Falleció el 24 de julio de 1964 en la pedanía de La Carrasca de Martos, siendo el más longevo de los 33. Yo era un niño en esa fecha, pero recuerdo como deliraba en su lecho de muerte y hablaba de Baler y de personajes del asedio. Desde entonces me interesé por lo que había ocurrido en aquel lugar. Fueron muchos los interrogatorios a mis abuelos, tíos abuelos y todas las personas vinculadas con Felipe.

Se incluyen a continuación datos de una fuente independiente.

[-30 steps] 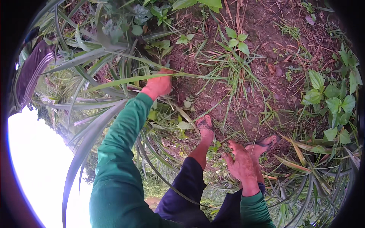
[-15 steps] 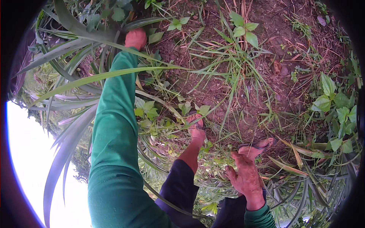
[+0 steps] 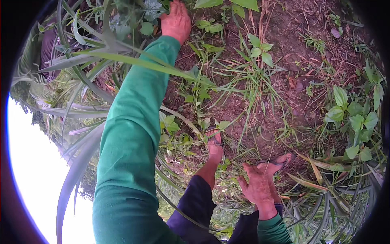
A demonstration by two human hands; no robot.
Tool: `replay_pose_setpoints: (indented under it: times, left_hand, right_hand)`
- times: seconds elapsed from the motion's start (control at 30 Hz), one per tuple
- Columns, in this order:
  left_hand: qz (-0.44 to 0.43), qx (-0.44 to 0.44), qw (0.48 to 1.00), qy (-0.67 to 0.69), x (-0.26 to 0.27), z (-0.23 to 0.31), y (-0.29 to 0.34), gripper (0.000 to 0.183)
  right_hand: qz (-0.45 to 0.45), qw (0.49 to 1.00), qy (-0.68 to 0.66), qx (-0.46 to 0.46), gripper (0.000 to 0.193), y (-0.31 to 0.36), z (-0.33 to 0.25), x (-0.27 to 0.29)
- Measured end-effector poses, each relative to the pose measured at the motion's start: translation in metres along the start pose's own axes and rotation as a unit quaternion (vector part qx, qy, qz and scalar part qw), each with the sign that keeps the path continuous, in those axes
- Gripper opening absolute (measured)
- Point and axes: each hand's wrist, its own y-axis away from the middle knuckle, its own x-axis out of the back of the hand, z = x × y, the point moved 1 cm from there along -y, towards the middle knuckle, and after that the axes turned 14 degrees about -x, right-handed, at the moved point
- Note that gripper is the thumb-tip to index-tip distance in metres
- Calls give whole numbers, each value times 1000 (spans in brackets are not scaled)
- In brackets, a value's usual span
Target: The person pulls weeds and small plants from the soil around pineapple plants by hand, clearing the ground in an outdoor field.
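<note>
My left hand [image 3: 176,22] reaches out to the upper edge of the picture, its fingers drawn together and pointing away from me. Lobed green leaves [image 3: 152,11] crowd against its thumb side. Leaves and the picture's edge hide the fingertips, so whatever they grip cannot be made out. Long strap-like leaves [image 3: 134,61] of a spiky plant cross over my green left sleeve. My right hand [image 3: 259,188] hangs low in front of my right leg, thumb apart from the fingers, with nothing in it.
Reddish-brown soil [image 3: 292,97] with dry stalks lies ahead of my feet. A grass tuft [image 3: 256,81] and a small broad-leaved weed [image 3: 260,51] grow there. Bushy leafy weeds [image 3: 353,118] stand at right. My sandalled left foot [image 3: 214,139] and right foot [image 3: 278,162] are on the ground.
My left hand has moved up and to the right, away from the spiky plant's base. The leaves beside it have shifted right too. My right hand has hardly moved.
</note>
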Motion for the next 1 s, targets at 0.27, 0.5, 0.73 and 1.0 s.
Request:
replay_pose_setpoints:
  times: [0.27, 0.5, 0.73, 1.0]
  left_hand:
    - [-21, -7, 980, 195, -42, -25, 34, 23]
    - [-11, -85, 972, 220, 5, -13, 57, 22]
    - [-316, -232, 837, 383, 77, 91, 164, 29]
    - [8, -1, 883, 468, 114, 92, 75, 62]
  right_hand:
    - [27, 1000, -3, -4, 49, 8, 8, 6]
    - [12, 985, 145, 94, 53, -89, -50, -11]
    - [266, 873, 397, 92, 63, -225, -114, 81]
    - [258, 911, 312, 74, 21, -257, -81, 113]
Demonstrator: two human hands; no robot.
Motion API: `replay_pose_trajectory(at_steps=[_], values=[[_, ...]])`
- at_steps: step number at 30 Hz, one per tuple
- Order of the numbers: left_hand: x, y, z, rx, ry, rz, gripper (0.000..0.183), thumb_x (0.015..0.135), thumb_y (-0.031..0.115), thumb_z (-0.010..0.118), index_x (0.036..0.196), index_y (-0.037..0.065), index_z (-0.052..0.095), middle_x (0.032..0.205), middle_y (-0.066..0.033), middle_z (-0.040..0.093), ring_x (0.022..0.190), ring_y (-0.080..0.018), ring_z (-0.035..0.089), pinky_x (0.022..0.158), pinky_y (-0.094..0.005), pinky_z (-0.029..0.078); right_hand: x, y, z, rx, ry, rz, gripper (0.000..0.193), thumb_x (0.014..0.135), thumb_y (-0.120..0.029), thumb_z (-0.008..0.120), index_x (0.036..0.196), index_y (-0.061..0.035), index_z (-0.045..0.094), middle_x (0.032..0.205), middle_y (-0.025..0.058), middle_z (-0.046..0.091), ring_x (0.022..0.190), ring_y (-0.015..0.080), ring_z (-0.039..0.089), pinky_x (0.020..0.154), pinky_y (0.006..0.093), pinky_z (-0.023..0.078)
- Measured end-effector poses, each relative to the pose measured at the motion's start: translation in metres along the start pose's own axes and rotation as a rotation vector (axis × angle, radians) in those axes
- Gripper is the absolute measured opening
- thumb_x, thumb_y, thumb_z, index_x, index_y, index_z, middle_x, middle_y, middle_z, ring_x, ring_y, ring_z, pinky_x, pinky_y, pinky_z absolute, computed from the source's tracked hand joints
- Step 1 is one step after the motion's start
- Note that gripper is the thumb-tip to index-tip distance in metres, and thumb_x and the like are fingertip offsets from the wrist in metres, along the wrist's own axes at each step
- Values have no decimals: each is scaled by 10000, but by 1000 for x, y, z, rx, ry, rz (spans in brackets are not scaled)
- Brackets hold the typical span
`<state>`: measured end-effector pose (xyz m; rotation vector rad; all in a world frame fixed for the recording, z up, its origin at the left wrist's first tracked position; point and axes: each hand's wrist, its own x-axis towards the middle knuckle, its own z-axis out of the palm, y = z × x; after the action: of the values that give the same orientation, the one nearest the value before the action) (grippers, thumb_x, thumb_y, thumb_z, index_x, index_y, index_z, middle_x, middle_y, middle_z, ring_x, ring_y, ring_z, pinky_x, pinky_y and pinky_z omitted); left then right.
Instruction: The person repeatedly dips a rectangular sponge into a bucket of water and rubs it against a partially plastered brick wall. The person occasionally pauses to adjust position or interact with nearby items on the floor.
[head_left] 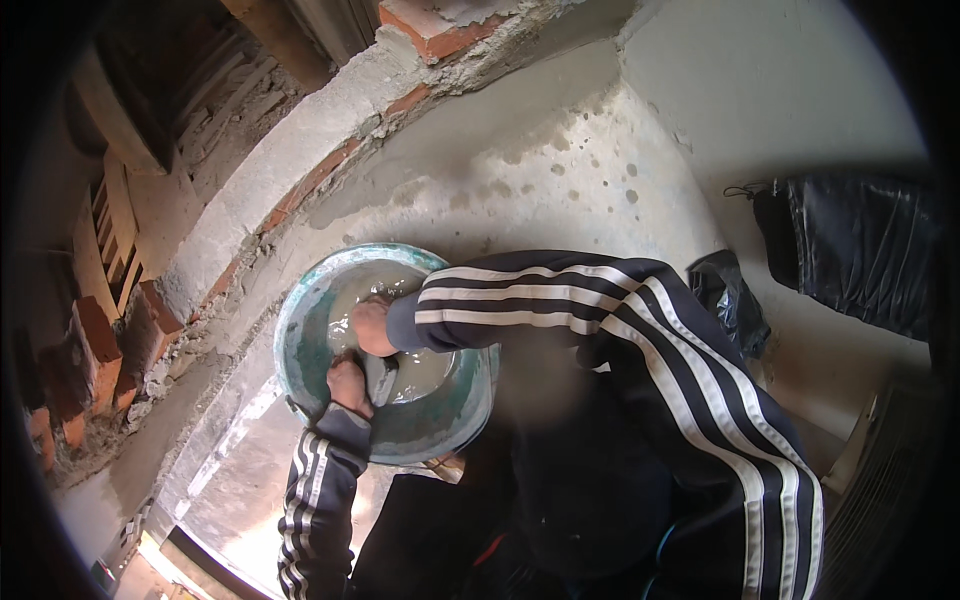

Él regresó a casa con las secuelas de la guerra y poco hablaba de ella. Siguió cultivando la tierra y alimentando a su ganado mientras formaba su familia. El héroe de Baler era desconocido y han tenido que transcurrir más de 120 años del hecho histórico, para poderlos rescatar del olvido, gracias a los distintos y variados homenajes rendidos por toda la geografía nacional; así como también a los reportajes y escritos publicados.
Mi aportación «33 héroes en dos lugares de un eje» es uno de ellos. En los últimos años se le han rendido varios homenajes a los 33 héroes de Baler, en los pueblos y ciudades de donde eran originarios y concretamente en Martos y Castillo de Locubín a Felipe Castillo Castillo. En próximas fechas el pueblo de Castillo de Locubín se hermanará con Baler para mantener cordiales relaciones de Amistad y Fraternidad, apoyando aquella Ley 2131 de 2003, aprobada en el Congreso, el Senado y la Presidencia de la República de Filipinas, en memoria de los hechos acontecidos en la iglesia de Baler.
No hay parangón en la historia militar moderna. Esta hazaña es universal y entrañable por diferentes motivos: Por cómo se desarrolló el asedio en sí, tan prolongado y en unas condiciones extremas de supervivencia. Por la decisión que toma el enemigo días después de la capitulación y que consistió en considerarlos como amigos y proporcionarles los salvoconductos para poder regresar a España. Y el tercer elemento que convierte esta historia en única es que transcurridos cien años, un senador filipino propone y se aprueba una Ley para celebrar un Día Hispano-Filipina de Amistad entre los dos países.
Desde el 2003, cada año, el 30 de junio, se celebra en la provincia de Aurora, de la isla de Luzón, ese día de amistad entre los dos pueblos. Tuve el placer de asistir a esa festividad en el 2019, invitado por el gobierno filipino. Fueron inenarrables los sentimientos, emociones y experiencias vividas en Baler. Habían transcurrido 120 años desde que Felipe abandonó aquel pueblo y su iglesia para dirigirse a Manila. En aquel lugar quedaron muchos sufrimientos, sentimientos y emociones. Y allí regresaba un descendiente de Felipe para conocer el lugar. Todavía rezumaban y estaban impregnadas las paredes del templo de aquellos momentos terroríficos que había vivido mi bisabuelo en otra época.